Police in Switzerland are investigating why a hot air balloon carrying members of Malibu, Calif.'s founding family slammed into a power line before plummeting 13 stories to the ground, killing one and injuring three others.
Grant Adamson, 55, died in the crash after he, wife Terry and their two daughters, Megan and Lauren, took off for a sightseeing trip early Tuesday in Château-d'Œx, an area known as the ballooning capitol of the world.
Megan, 20, and Lauren Adamson, 24, had surgery Tuesday and were expected to be fine, while Terry Adamson remained in the ICU with several internal injuries, sources close to the Adamson family told ABC News.
The family had chartered the balloon for a day, according to the Grand Hotel, and the skies were clear. The balloon is run from the hotel although operated by a separate company. The family had been flying for two hours prior to the crash.
The 65-year-old pilot of the balloon was also injured in the accident and taken to the hospital by ambulance.
"We are doing all we can to support and assist the rescue crew and the investigators who are currently trying to determine the exact circumstances under which the accident took place," the hotel said in a statement.
The Adamson family is one of California's most prominent families, helping to develop the wealthy seaside enclave of Malibu in the 1960s. Founding-family scion Grant Adamson was also on the advisory board at Pepperdine University in Malibu, where his wife is a law professor and Megan and Lauren were students.
"Students love [Terry], other faculty members adore her, and Grant was always there humble, kind, friendly. Just a loving couple and family," Pepperdine law profeessor Shelley Saxer told ABC News.
Members of the Adamson family are flying to Switzerland today.

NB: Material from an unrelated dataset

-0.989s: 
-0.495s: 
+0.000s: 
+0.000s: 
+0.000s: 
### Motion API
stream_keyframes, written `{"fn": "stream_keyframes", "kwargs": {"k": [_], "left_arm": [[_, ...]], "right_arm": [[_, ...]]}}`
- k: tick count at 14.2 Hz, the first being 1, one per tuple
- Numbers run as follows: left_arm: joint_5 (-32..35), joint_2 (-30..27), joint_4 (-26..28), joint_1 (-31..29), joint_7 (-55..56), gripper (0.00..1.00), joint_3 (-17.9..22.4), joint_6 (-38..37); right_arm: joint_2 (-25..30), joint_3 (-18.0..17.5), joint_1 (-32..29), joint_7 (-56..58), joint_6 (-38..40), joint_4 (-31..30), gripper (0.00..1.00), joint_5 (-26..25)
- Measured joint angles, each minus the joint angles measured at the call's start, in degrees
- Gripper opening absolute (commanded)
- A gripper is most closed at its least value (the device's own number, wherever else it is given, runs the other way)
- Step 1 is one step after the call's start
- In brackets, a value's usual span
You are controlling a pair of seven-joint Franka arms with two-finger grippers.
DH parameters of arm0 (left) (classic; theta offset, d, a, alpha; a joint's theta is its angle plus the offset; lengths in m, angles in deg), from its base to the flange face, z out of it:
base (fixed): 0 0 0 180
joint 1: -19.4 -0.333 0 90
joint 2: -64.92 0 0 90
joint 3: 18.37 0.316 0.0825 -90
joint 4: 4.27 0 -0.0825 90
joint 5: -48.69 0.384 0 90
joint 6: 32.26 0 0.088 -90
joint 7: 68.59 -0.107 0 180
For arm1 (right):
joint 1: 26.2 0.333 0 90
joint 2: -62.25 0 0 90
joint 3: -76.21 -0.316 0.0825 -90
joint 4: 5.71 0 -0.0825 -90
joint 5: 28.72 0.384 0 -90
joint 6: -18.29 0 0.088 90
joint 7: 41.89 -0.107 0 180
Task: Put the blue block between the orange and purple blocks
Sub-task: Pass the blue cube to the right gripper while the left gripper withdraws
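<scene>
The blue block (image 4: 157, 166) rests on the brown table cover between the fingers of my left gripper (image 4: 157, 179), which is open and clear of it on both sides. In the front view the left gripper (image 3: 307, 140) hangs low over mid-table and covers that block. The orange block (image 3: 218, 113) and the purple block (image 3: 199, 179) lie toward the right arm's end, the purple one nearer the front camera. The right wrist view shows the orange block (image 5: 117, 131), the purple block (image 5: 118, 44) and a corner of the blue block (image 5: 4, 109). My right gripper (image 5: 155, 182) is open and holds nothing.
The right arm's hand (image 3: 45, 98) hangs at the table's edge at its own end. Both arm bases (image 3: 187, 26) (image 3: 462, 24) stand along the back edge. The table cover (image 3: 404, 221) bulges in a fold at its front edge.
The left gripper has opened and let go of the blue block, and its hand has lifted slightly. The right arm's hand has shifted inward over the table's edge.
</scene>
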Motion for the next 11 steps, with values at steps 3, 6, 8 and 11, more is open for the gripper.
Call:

In the United States, despite millions of flights, there have only been 760 recorded hot air balloon accidents since 1964. A total of 67 of them have been fatal.
Veteran NFL receiver Donte Stallworth and his friend were electrocuted in March when their balloon also hit a power line in South Florida.
"[My friend] was in the corner of the basket on fire. The shock felt two or three seconds, but it was the longest two or three seconds of my life," Stallworth told ESPN after the accident.
In February, 19 people were killed when a hot air balloon dropped 1,000 feet to the ground in Egypt.